First described in 1985, diffuse sclerosing papillary carcinoma of the thyroid (DSPC) is a rare variant malignancy, recently reported to account for 0.8% of papillary thyroid carcinomas.1,2
Patients present with a diffuse goitre and are mostly clinically euthyroid, but can also be hypothyroid or hyperthyroid. It occurs most frequently in young females and may be mistaken clinically for benign disease particularly thyroiditis.3–5
Most patients have lymph node metastases at the time of diagnosis and lung metastases are common.3
Cerebral metastases have also been reported.6
The presence of several pathological characteristics is diagnostic: diffuse firm enlargement of the thyroid gland, scattered islands of papillary carcinoma, extensive lymphatic permeation and lymphocytic infiltration, squamous metaplasia, sclerosis and numerous psammoma bodies.7
Detection of abundant psammoma bodies on ultrasonography may provide pre-operative evidence of DSPC.4
This could facilitate improved surgical planning for a technically challenging thyroidectomy.
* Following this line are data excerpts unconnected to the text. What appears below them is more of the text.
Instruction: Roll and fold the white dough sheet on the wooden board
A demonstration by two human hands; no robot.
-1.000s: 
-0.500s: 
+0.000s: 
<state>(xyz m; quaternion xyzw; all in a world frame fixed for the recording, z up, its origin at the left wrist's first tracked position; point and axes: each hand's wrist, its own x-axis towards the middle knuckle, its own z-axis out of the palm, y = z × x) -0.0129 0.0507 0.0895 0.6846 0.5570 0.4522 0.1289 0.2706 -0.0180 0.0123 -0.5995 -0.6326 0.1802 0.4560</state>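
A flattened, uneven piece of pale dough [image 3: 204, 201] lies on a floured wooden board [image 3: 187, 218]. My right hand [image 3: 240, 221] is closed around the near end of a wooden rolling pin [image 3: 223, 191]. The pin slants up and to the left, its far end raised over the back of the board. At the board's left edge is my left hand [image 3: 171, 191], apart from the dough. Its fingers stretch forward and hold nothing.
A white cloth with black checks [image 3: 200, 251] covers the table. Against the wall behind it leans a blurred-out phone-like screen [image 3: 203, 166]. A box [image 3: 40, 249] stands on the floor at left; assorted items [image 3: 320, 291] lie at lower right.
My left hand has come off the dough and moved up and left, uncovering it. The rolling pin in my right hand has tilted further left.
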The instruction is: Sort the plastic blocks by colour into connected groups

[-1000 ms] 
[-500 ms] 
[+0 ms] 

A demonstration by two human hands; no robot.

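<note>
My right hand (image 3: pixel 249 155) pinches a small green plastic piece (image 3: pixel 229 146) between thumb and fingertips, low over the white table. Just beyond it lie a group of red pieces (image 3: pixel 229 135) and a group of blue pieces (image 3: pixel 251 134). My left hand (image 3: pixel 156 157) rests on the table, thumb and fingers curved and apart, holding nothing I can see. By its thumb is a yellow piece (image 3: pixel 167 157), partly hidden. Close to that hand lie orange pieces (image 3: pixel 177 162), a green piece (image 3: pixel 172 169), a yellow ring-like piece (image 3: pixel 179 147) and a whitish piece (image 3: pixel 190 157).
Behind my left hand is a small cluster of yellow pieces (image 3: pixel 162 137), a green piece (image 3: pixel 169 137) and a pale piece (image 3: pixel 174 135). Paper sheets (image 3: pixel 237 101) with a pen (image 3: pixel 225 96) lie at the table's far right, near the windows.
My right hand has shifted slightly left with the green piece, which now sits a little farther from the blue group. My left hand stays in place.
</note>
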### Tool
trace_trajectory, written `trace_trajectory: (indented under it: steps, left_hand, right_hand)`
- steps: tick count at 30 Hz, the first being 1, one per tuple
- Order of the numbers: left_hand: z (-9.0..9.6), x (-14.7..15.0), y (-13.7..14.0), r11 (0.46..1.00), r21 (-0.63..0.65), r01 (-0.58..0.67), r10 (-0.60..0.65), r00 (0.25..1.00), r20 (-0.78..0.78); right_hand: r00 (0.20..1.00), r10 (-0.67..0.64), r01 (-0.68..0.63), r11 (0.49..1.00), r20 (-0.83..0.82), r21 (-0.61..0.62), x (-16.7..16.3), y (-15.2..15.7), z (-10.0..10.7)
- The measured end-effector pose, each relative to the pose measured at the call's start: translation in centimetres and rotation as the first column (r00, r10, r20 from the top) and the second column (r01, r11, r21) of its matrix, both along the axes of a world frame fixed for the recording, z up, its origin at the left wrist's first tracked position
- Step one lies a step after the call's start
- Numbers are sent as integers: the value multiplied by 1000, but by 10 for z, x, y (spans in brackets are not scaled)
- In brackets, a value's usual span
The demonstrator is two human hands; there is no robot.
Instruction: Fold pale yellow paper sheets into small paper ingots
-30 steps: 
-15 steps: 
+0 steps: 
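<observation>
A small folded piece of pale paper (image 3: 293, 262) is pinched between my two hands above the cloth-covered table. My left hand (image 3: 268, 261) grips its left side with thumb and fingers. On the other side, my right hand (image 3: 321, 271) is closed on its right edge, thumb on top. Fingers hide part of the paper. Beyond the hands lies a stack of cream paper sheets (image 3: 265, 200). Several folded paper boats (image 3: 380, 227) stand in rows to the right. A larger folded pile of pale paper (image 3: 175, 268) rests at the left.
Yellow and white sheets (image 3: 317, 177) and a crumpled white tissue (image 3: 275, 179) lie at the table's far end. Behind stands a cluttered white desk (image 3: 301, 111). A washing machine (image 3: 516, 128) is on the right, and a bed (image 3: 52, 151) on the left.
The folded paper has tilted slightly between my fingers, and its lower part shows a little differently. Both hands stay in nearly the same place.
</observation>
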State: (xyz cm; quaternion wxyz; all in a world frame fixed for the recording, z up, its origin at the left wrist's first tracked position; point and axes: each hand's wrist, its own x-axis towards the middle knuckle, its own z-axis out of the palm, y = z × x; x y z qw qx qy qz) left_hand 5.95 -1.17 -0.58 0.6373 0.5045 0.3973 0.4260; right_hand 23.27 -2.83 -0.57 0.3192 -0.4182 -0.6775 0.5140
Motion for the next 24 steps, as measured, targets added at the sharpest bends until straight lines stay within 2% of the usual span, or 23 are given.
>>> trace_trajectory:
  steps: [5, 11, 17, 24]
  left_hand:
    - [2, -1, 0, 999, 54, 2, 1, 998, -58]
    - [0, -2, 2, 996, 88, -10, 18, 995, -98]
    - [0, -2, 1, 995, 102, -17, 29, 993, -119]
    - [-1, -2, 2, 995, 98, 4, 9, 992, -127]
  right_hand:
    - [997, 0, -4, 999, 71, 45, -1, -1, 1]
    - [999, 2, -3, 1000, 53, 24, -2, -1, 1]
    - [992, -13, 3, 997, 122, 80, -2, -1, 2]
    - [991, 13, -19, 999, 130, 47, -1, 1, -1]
Early studies suggested that DSPC had a poorer prognosis than classical papillary carcinoma due to its aggressive nature with frequent lymph node and distant metastases at the time of presentation. It had also been reported that eradication required a more aggressive therapeutic approach.3
However, more recent studies suggest that DSPC patients have a similar prognosis and that the treatment should be that for classical papillary thyroid carcinoma i.e. radical surgery, radio-iodine ablation and/or external radiotherapy.2,8
There are potential pitfalls which may delay the diagnosis of DSPC. In this case, the clinical presentation, biochemical, serological and initial radiological findings were all indicative of benign pathology. FNA indicated malignancy leading to surgery demonstrating its importance in the diagnosis of DSPC. As metastases are frequently present it is therefore important to consider this rare malignancy when investigating a goitre in a young patient.